BEDFORD, N.H. — Texas Gov. Rick Perry on Wednesday told a New Hampshire business crowd that he harbors major doubts about human contributions to global warming, questioning the motives of scientists who have warned about accelerating climate change and arguing against expensive “anti-carbon programs.”
Fielding audience questions after brief remarks that dwelled largely on fiscal and economic issues, Perry encountered one skeptic who said he was quoting from Perry’s 2010 book, Fed Up!: Our Fight to Save America From Washington, then asked whether misgivings about climate science fueled distrust of federal research in general.
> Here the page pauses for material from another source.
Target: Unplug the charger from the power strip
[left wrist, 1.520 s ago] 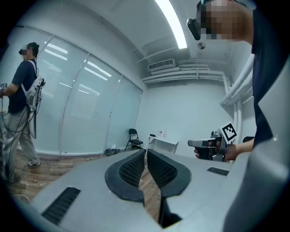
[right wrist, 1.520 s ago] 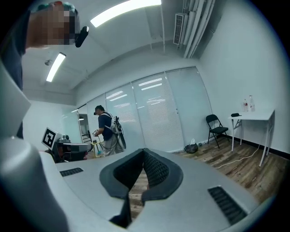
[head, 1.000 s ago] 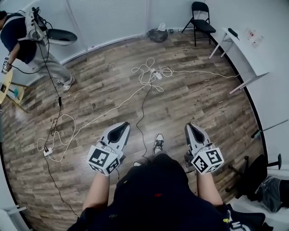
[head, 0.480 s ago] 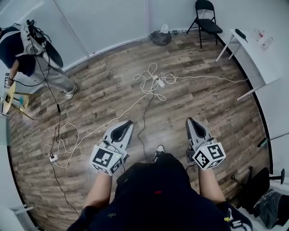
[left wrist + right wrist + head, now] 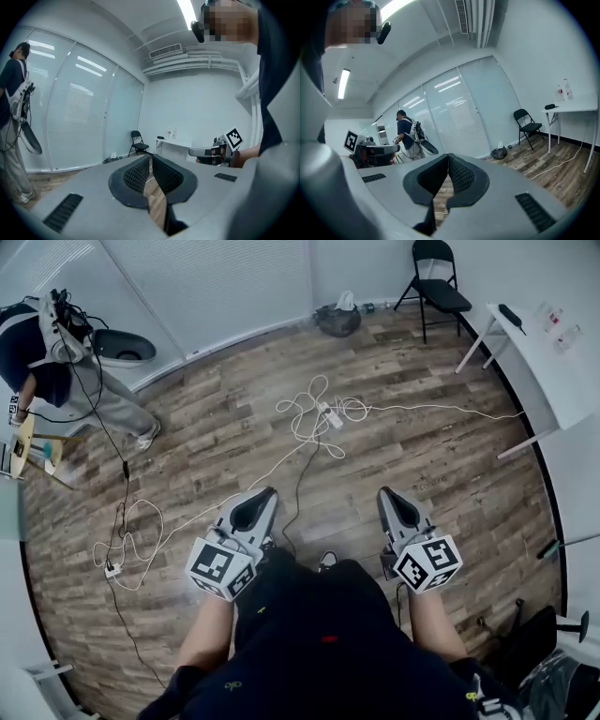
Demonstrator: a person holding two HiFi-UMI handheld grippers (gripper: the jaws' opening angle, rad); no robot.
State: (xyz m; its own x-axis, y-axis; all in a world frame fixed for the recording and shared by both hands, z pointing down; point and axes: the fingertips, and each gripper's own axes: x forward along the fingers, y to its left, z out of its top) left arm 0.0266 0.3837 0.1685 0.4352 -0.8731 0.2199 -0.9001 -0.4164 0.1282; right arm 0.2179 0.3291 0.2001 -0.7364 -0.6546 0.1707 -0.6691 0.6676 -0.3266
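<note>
Closest in, both tongs are held out side by side over the wooden floor (image 5: 422, 465), pointing ahead and well apart. The left tongs (image 5: 263, 494) are pressed together at the tips with nothing between them, only floor showing through the slit behind the tips. The right tongs (image 5: 385, 494) are closed the same way and are also empty. Ahead of them, a thin dark cable (image 5: 298, 474) runs across the boards toward a tangle of white cable (image 5: 302, 409). The white power strip (image 5: 330, 415) lies on the floor in that tangle, well beyond both tongs; what is plugged into it is too small to make out. Farther off are a dark bag (image 5: 336, 320) by the wall, a black folding chair (image 5: 436, 287), a white table (image 5: 553, 352) at the right, and a person (image 5: 52, 357) at the far left.
</note>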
“I do believe that the issue of global warming has been politicized,” Perry answered. “I think there are a substantial number of scientists who have manipulated data so that they will have dollars rolling into their projects. I think we’re seeing it almost weekly or even daily, scientists who are coming forward and questioning the original idea that man-made global warming is what is causing the climate to change. Yes, our climates change. They’ve been changing ever since the earth was formed.”
Pegging the global cost of implementing “anti-carbon programs” in the billions or trillions of dollars, Perry said, “I don’t think from my perspective that I want America to be engaged in spending that much money on [what is] still a scientific theory that has not been proven, and from my perspective, is more and more being put into question.”
Perry’s skepticism on modernity’s role in evolving weather patterns is of a piece with his strongly anti-regulation message, and fits with the tea party’s push for limited government. And he is not alone in the GOP field in doubting scientific assertions. But it puts him at odds with his top rival for the GOP nomination.
In June, former Massachusetts Gov. Mitt Romney told a New Hampshire audience that humans had played a part in global warming.